TASK TO CARRY OUT –
All that should come back is the lines of the data below from the one containing "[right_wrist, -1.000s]" to the one containing "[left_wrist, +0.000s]", inclusive, exactly as they stand.

TASK DATA START

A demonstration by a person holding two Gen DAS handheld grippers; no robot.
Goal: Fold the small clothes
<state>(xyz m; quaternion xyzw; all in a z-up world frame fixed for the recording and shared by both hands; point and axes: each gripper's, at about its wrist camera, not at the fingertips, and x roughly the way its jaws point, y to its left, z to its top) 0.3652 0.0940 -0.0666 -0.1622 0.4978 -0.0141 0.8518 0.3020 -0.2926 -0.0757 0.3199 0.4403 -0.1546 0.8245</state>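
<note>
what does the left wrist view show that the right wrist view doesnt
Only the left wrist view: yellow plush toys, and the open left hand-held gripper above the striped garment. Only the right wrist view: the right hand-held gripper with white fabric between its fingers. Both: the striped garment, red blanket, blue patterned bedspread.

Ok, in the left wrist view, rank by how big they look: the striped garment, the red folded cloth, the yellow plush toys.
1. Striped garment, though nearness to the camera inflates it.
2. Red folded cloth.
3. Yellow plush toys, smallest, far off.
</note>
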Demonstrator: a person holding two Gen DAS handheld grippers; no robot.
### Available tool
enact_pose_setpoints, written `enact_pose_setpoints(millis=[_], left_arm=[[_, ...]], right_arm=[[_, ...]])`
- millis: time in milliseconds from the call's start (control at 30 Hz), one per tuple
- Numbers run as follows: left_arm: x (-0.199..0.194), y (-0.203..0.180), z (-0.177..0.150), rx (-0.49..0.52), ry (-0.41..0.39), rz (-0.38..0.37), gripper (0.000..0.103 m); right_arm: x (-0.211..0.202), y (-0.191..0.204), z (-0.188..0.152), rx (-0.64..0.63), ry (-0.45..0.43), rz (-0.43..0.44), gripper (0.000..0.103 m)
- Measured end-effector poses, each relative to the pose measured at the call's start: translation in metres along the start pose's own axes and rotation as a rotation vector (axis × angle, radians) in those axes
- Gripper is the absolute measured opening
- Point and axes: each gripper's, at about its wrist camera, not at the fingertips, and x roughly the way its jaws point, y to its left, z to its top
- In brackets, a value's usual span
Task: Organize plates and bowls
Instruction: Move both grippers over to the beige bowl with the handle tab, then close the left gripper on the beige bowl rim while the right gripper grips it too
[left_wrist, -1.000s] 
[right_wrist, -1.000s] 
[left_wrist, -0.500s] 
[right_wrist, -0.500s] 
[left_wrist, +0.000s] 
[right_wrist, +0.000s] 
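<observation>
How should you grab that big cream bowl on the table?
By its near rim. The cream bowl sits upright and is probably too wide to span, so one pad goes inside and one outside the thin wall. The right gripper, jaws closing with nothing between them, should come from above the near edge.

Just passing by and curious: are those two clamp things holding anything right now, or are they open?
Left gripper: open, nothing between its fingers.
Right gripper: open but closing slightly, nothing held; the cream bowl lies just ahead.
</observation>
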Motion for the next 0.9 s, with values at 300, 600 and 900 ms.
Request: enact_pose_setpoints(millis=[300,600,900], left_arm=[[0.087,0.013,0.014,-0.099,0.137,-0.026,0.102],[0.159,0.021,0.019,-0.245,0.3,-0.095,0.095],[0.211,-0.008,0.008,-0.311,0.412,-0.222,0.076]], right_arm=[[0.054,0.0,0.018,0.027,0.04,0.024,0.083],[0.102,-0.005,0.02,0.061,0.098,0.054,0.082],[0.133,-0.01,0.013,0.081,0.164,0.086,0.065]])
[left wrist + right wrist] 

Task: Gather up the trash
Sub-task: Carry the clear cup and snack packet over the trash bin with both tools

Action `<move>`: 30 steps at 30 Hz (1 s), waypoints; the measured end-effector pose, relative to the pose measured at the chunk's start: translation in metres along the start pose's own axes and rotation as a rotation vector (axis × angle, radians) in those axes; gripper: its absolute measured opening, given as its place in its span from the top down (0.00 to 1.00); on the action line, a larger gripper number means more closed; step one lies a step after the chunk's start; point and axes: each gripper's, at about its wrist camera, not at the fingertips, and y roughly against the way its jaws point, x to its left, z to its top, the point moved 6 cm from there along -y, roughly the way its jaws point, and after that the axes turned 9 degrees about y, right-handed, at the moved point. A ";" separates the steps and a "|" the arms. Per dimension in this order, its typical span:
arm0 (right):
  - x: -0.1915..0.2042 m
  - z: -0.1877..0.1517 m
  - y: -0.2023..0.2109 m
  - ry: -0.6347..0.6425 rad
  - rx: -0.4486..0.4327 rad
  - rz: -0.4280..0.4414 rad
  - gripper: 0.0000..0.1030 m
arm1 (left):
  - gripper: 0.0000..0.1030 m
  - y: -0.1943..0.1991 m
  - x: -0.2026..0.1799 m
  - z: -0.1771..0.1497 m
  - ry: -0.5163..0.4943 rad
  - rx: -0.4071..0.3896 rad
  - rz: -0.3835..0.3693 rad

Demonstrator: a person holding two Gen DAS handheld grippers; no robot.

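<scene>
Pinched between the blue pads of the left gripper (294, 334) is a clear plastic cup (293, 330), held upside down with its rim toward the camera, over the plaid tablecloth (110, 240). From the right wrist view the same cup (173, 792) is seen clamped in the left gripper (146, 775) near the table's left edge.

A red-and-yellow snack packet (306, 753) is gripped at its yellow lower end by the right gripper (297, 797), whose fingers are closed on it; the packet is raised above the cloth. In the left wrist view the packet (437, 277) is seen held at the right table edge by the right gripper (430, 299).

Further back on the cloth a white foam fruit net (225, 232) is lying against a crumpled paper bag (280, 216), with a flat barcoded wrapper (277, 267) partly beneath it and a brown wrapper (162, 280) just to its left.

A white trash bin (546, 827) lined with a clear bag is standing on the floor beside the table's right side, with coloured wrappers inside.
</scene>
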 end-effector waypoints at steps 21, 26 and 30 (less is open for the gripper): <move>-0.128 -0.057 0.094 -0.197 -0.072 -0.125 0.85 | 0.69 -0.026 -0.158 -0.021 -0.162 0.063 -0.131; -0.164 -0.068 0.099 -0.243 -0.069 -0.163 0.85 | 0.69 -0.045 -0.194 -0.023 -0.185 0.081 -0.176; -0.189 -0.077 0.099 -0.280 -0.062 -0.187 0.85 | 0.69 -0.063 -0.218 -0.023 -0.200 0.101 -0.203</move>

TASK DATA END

WRITTEN ANSWER –
[right_wrist, -1.000s] 
[left_wrist, -0.500s] 
[right_wrist, -0.500s] 
[left_wrist, +0.000s] 

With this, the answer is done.